Even if the Democrats don't achieve a leadership change, their increased strength, coupled with the loss in the primaries of some key Republican Craddick supporters, Dunnam said the balance of power has changed, particularly on education. Craddick was forced to vote to break ties several times in the past session, and a few more votes makes a huge difference. More outcomes of Tuesday's election:
Democrat Nick Lampson, who Tom DeLay drew out of his Beaumont congressional district in 2003, will take over DeLay's District 22 in January. He won over write-in Houston City Councilwoman Republican Shelley Sekula- Gibbs.
Republican Henry Bonilla of San Antonio was forced into a runoff with former Congressman Ciro Rodriguez in a special election in District 23, which stretches from San Antonio to El Paso.
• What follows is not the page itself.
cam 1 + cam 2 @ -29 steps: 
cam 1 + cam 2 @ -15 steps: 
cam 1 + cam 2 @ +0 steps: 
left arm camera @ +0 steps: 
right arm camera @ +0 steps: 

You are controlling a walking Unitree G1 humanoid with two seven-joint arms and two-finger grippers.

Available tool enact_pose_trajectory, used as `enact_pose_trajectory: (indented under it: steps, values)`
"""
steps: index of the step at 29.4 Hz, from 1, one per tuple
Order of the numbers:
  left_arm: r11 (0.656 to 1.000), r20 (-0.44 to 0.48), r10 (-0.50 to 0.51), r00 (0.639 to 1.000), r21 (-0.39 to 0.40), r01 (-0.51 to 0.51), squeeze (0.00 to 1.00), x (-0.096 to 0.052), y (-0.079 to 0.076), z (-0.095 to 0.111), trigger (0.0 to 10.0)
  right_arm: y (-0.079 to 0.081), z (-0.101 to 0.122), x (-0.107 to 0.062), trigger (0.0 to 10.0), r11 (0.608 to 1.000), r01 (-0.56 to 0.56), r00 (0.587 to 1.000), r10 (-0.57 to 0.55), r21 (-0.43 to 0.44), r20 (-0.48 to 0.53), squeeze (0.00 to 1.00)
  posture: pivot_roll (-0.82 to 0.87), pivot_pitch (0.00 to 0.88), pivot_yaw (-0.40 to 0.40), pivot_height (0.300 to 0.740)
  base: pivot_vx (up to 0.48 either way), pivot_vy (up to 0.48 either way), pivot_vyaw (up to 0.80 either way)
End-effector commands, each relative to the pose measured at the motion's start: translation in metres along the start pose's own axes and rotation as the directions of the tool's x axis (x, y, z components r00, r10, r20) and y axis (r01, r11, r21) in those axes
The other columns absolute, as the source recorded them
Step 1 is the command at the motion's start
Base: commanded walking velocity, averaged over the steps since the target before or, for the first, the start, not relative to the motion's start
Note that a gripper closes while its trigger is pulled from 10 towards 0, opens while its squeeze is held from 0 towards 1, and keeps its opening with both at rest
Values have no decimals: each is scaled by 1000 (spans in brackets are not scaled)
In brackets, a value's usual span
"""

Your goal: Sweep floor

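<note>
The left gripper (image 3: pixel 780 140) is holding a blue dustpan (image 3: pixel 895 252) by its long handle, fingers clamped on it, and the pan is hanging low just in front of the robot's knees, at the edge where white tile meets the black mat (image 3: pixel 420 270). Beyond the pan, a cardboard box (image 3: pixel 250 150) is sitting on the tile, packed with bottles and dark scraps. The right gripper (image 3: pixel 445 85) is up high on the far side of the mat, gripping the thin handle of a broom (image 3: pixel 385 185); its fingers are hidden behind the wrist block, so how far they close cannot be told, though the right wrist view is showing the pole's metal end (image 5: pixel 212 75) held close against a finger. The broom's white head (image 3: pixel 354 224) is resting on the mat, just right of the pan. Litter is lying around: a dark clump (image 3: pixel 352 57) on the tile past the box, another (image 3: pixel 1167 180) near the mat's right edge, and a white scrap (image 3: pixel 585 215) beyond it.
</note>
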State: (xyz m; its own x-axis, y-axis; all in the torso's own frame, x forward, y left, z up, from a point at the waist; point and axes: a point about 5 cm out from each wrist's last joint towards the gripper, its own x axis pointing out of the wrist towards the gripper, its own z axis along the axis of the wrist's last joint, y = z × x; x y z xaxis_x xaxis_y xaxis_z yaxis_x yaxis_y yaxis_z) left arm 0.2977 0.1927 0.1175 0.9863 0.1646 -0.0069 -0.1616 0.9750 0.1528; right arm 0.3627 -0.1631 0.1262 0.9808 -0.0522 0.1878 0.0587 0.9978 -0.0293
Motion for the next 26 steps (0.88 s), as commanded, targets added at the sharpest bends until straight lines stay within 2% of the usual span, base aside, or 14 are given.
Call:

The special election was forced after a court re-drew the district to add more Hispanics.
Democrat Chet Edwards of Waco easily defended his 17th District in Central Texas with more than 58 percent over Iraq war vet Van Taylor, despite the fact President Bush's Crawford ranch is in the district.
No surprises, with districts so gerrymandered that most are decided in party primaries. But El Paso Democrat Eliot Shapleigh withstood a spirited challenge from Donald R. "Dee" Margo with almost 59 percent of the vote.
Two newcomers in particular will be watched with interest. One, anti-tax Republican talk radio owner Dan Patrick of Houston, has been critical of the state's Republican leadership. Another, former Austin Mayor Kirk Watson, is considered a skilled solution-oriented negotiator, who may help forge some consensus in the body.